*WHAT THE TASK REQUIRES*
The required lines are those that contain "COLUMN"; pull them out of the data and copy them.

*DATA BELOW*

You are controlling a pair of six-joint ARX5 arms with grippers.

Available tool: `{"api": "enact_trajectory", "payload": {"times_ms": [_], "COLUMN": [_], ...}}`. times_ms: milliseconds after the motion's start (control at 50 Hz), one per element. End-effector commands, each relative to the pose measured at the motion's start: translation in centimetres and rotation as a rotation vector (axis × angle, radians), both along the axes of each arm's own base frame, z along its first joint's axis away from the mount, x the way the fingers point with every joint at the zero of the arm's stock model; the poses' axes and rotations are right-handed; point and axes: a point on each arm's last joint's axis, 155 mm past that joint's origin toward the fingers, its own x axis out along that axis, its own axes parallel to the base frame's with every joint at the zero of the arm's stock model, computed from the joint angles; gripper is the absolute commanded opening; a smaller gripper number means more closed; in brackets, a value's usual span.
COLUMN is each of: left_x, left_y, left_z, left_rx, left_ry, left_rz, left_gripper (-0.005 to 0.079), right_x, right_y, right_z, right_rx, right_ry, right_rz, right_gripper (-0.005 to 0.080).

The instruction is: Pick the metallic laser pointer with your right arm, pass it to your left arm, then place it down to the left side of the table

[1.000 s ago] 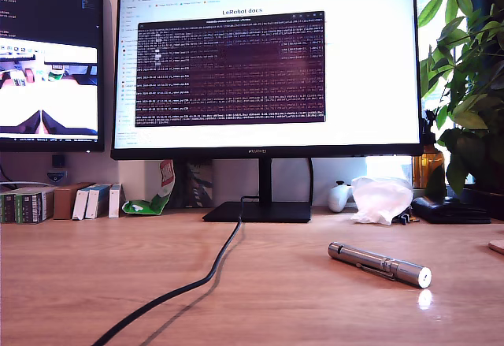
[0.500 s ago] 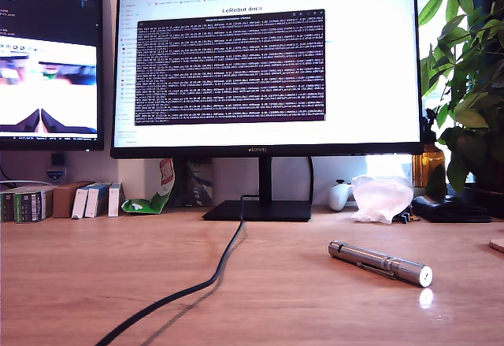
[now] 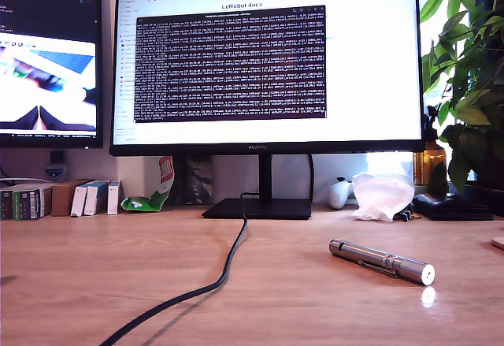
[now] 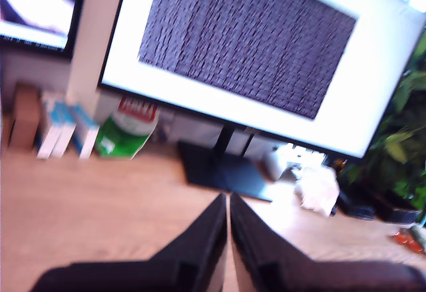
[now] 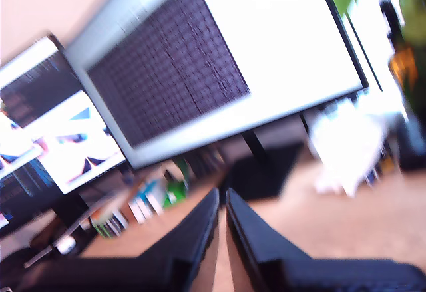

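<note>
The metallic laser pointer (image 3: 381, 260) lies on the wood-grain table (image 3: 315, 306) toward the exterior view's right, its pale round end nearest the camera. No arm or gripper shows in the exterior view. In the first wrist view my first gripper (image 4: 228, 205) is shut, its black fingers (image 4: 200, 239) pressed together with nothing between them, above the table and facing the monitor. My second gripper (image 5: 221, 199) is likewise shut and empty, and its view is tilted and blurred. Neither wrist view shows the pointer.
A large monitor (image 3: 264, 62) on a black stand (image 3: 258, 209) fills the back, with a second monitor (image 3: 49, 54) at the exterior view's left. A black cable (image 3: 205, 287) runs across the table. Small boxes (image 3: 59, 200), a crumpled white bag (image 3: 380, 196) and a plant (image 3: 468, 70) line the back.
The pointer lies where it was. The picture on the second monitor has shifted and tilted, and text on the large monitor has scrolled.
</note>
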Motion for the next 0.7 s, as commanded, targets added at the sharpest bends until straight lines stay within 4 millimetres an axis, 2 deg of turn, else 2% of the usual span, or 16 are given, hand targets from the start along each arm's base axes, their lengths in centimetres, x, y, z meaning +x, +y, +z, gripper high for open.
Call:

*ANSWER TO THIS TASK*
Available tool: `{"api": "enact_trajectory", "payload": {"times_ms": [_], "COLUMN": [_], ...}}`. times_ms: milliseconds after the motion's start (control at 50 Hz), one per element. End-effector commands, each relative to the pose measured at the motion's start: translation in centimetres and rotation as a rotation vector (axis × angle, radians), both along the axes of each arm's own base frame, z along its first joint's axis away from the mount, x the way the fingers point with every joint at the zero of the arm's stock model; the poses' axes and rotations are right-handed; point and axes: a point on each arm's last joint's axis, 155 mm past that joint's origin toward the fingers, its own x axis out along that axis, its own axes parallel to the base frame's with every joint at the zero of the arm's stock model, computed from the joint angles; gripper is the absolute commanded opening; a smaller gripper number means more closed; in brackets, a value's usual span.
COLUMN is each of: left_x, left_y, left_z, left_rx, left_ry, left_rz, left_gripper (-0.005 to 0.079), right_x, right_y, right_z, right_rx, right_ry, right_rz, right_gripper (-0.005 to 0.080).

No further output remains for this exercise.